__WHAT IS EXPECTED__: Down to the last line, print the data that follows exactly, without its pictures.

__INFORMATION SHOWN__:
▼

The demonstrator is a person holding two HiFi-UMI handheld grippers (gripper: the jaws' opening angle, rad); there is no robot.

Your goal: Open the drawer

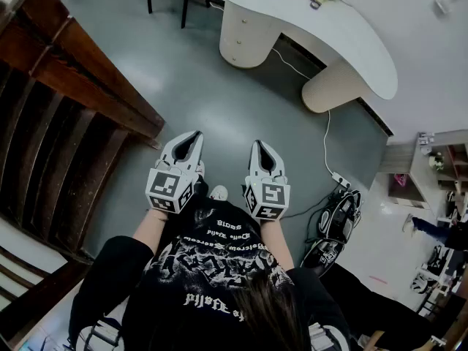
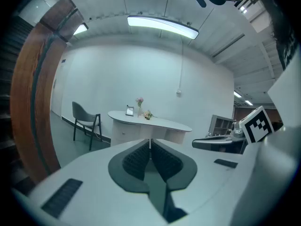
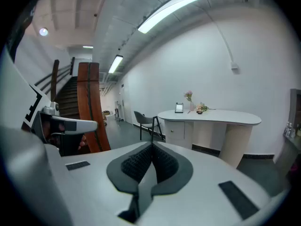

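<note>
Glossy wooden staircase (image 1: 80, 79), smooth matt desk (image 1: 351, 39)

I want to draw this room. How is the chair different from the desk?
The chair is grey with thin dark legs; the desk is white on thick rounded supports. The desk carries flowers and a small frame; the chair's seat looks bare. The desk is much wider than the chair. Both stand on the grey floor by the white wall.

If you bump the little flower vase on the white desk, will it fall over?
Probably yes: the vase looks tall and narrow, with flowers standing above it. The white desk looks smooth, so it might slide first. It's too small here to tell if it's glass.
</note>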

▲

__EXERCISE OUTPUT__:
The demonstrator is a person holding two HiFi-UMI handheld grippers (gripper: the jaws' opening angle, rad); there is no robot.

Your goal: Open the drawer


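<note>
Glossy wooden staircase (image 1: 80, 79), smooth matt desk (image 1: 351, 39)

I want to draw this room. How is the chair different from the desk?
The chair is grey with thin dark legs; the desk is white on thick rounded supports. The desk carries flowers and a small frame; the chair's seat looks bare. The desk is much wider than the chair. Both stand on the grey floor by the white wall.

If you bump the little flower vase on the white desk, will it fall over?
Probably yes: the vase looks tall and narrow, with flowers standing above it. The white desk looks smooth, so it might slide first. It's too small here to tell if it's glass.
</note>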

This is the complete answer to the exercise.